[SUPPLIED INFORMATION]:

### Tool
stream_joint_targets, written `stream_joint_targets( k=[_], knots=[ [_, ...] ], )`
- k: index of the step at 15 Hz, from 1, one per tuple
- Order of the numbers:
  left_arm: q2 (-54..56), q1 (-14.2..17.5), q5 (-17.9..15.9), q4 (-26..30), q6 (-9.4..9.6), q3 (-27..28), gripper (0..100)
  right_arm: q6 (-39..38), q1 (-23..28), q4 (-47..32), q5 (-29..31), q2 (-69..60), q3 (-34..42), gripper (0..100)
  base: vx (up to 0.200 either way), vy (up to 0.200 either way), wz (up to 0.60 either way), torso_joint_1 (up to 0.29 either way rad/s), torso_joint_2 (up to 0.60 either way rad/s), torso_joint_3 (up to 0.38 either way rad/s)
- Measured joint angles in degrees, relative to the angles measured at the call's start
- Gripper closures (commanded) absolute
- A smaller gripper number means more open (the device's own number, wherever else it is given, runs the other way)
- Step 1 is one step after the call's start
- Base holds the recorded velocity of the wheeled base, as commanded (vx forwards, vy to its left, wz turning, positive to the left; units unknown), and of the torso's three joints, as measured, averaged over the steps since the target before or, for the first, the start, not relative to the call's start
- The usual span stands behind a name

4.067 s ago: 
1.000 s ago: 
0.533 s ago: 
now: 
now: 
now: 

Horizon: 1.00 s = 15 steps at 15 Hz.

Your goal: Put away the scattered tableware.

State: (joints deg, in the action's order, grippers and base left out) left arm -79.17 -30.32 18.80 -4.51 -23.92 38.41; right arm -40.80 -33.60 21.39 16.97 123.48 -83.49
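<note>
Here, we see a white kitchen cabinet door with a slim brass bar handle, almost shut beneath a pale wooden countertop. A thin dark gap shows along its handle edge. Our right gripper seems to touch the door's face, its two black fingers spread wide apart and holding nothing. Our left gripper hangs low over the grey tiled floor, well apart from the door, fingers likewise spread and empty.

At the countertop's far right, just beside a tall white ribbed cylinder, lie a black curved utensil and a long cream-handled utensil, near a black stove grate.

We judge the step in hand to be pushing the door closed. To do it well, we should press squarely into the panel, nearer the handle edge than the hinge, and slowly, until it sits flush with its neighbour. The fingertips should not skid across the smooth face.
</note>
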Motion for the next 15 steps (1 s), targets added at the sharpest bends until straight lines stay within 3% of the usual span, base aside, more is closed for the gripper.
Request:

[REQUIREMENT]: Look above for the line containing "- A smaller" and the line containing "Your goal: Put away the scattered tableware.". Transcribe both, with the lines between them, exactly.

[RESULT OF THE EXERCISE]:
- A smaller gripper number means more open (the device's own number, wherever else it is given, runs the other way)
- Step 1 is one step after the call's start
- Base holds the recorded velocity of the wheeled base, as commanded (vx forwards, vy to its left, wz turning, positive to the left; units unknown), and of the torso's three joints, as measured, averaged over the steps since the target before or, for the first, the start, not relative to the call's start
- The usual span stands behind a name

4.067 s ago: 
1.000 s ago: 
0.533 s ago: 
now: 
now: 
now: 

Horizon: 1.00 s = 15 steps at 15 Hz.

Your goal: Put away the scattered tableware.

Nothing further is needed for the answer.